Почувствовал, что Лебедева обрадовалась моему звонку. Но услышал в её голосе и ноты тревоги. Александра обрушила на меня шквал вопросов. Я отвечал на них, не вдаваясь в подробности. Сообщил Саше, что мой младший брат и его жена живы. Сказал, что «всё прошло» примерно так, как я «предполагал». На вопрос о «тромбе» ответил Александре, что «ещё поживу». Выслушал град рекомендаций «о борьбе с тромбами», которые Лебедева раздобыла специально для меня. Пообещал, что «займусь этим вопросом». Лишь после этого моего заверения Саша рассказала мне о своих делах.
— Дима, он мне не поверил, — сообщила Александра.
Мне показалось, что её голос дрогнул.
— Папа. Я рассказала ему о твоём предупреждении. И о тебе.
Саша выдержала паузу.
— Дима, папа посмеялся надо мной, — сказала она. — Обозвал тебя шарлатаном. Дима, что мне делать?
Я опёрся плечом о стену кабины, рассматривал диск телефонного аппарата.
— Дима, ты слышишь меня?
— Слышу, — ответил я.
— Почему не отвечаешь?
Я будто бы наяву увидел, как Саша Лебедева сейчас стояла в прихожей своей квартиры (около телефонного аппарата «Panasonic») и нервно теребила серьгу на мочке левого уха.
— Какие у тебя планы на завтра? — поинтересовался я.
— Не знаю… — произнесла Александра, — я работаю над новой статьёй. А что?
Я услышал Сашин вздох.
— Даже работать сейчас спокойно не могу, — призналась Александра. — Всё думаю о том… о папе с мамой.

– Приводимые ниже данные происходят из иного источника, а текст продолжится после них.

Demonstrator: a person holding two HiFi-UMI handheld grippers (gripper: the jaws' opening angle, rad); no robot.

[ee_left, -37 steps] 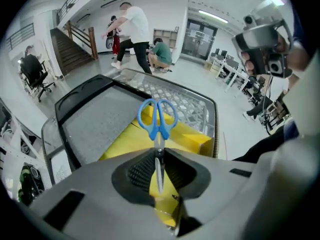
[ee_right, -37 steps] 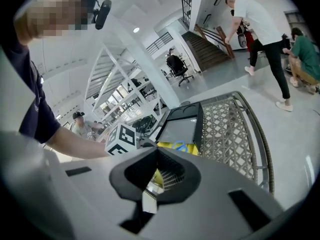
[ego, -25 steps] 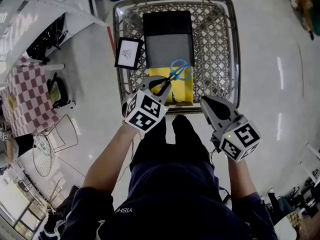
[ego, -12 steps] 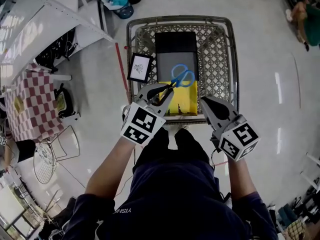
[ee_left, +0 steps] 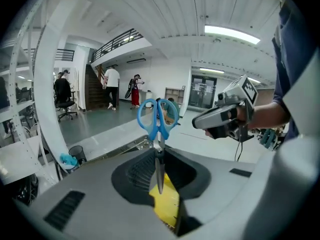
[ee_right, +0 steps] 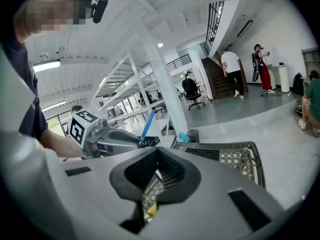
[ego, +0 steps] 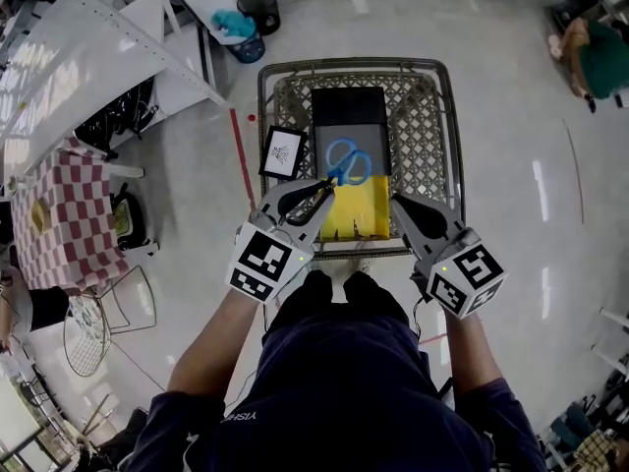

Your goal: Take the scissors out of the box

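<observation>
Left gripper (ego: 316, 193): fingers pinch the scissors (ego: 346, 162) by the blades, handles forward, held clear above the box (ego: 346, 106). Right gripper (ego: 405, 207) waits alongside, fingers closed and empty.

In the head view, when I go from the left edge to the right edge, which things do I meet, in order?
checkered cloth → black-framed card → scissors → right gripper → person in green. The left gripper is left out, because it overlaps the card and the scissors.
</observation>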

Дима, как мне его убедить? Подскажи, пожалуйста. А лучше… приезжай. Ведь ты же закончил свои дела в Нижнерыбинске?
Я взглянул на часы.
— Сегодня закончу, — пообещал я. — Завтра к тебе приеду. Время в запасе ещё есть. Работай спокойно. Я поговорю с твоим отцом. Обещаю. Мне он поверит. Найду для него убедительные доводы. Всё будет хорошо, Саша. Не переживай.
* * *От центрального телеграфа я заехал на городской вокзал. Обнаружил, что вид вагонов и билетных касс уже не вызывал у меня недовольство. Будто я хорошо отдохнул за те две недели, что прошли с момента моего прошлого путешествия в поезде.